Aku menutup wajah menggunakan kedua tangan. Rasa takut, sedih, kecewa, dan malu bercampur membengkakan hatiku. Aku enggak kuat menahan ini sendiri. Air mataku enggak cukup melampiaskan semua ini.

Kenapa aku lagi? pikirku nelangsa.

Aku meraup potongan rambut di lantai yang basah. Rambutku. "Aku enggak salah, aku enggak jahat," gumamku sembari menyeka mata dengan punggung tangan kanan. Aku mendekap potongan rambutku. Tangisanku meledak makin kencang.

"Astaga dragon! Siapa itu?"

Aku tersentak. Jantungku bertalu, ngeri membayangkan Lyn dan teman-temannya kembali lalu menyiksaku lagi. Mataku buram tergenang airmata. Aku mengusap pakai lengan kemeja, lalu menyelidik sosok yang masuk ke dalam gudang.

"Ya, ampun! Lo kenapa?!" Cewek itu berjongkok di depanku dan tampak ngeri melihat sekelilingku.

Aku merasa familiar pada wajahnya, tapi terlalu malu untuk menjawab. Kondisiku jelas lebih mengenaskan dari sekedar deskripsi basah dan berantakan. Aku hanya sanggup menunduk, menyembunyikan wajahku dari pengamatannya.

Cewek itu memiringkan kepala, melongok wajahku. Dia terkesiap. "Lo Yellow? Cewek barunya Ken? Ada apa sama lo?"

Karena julukan cewek baru Ken, aku begini. Kalimat itu tertahan di balik gigiku yang mengigit bibir bawah.

"Oke, lo enggak usah jawab. Lo bisa berdiri? Ada yang sakit? Perlu gue panggil Ken?"

Aku mendelik.

"Oke, oke, enggak usah panggil Ken. Lo masih mau di situ? Mau gue bantu? Gue bantu aja ya. Lo kayaknya enggak bisa berdiri. Kalo gue pegang tangan lo, sakit enggak? Patah tulang enggak kalo gue angkat lo? Aduh, gue bisa enggak ngangkat lo?" Cewek itu terus mengoceh enggak jelas.

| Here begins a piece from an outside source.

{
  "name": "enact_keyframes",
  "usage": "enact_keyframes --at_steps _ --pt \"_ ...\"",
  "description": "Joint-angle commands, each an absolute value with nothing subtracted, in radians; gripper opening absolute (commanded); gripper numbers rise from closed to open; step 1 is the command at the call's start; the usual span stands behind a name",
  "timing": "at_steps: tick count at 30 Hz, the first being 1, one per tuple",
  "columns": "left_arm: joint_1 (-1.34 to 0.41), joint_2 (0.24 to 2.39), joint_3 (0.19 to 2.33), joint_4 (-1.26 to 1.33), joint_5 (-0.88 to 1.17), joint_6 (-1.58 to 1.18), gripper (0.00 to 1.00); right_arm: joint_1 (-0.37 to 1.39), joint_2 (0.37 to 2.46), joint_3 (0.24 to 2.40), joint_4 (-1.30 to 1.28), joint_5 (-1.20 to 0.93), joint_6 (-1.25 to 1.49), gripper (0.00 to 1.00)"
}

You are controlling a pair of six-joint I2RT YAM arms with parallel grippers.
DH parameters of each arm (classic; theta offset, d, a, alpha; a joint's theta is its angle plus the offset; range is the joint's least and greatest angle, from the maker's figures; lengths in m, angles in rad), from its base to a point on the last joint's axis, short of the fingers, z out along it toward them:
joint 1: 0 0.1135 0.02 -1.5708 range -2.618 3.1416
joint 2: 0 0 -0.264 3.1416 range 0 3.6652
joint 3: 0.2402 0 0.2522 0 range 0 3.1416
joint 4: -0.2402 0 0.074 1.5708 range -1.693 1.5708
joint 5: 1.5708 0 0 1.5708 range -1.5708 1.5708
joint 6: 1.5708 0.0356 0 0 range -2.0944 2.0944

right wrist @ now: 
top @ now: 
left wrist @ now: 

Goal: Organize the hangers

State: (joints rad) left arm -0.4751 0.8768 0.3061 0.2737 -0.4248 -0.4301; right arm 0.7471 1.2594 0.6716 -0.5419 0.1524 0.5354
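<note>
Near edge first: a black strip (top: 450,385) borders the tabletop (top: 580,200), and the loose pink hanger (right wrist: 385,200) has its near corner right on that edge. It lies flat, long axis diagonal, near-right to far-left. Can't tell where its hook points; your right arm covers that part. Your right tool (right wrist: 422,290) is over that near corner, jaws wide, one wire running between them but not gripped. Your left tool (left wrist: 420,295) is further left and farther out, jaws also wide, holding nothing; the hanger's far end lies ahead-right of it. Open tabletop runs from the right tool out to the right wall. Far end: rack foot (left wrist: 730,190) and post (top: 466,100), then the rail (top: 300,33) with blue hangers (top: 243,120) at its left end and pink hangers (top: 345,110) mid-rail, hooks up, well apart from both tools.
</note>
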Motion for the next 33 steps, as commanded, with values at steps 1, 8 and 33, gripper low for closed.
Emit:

Aku menahan tangan cewek itu yang sudah memegang lenganku. "Aku masih bisa jalan, tapi badanku masih lemas," kataku dengan suara serak.

Cewek itu mengangguk. "Oke. Lo duduk aja dulu. Gue tungguin..." Dia melirik genangan air di sekitar kami, lalu melanjutkan, "di sebelah situ."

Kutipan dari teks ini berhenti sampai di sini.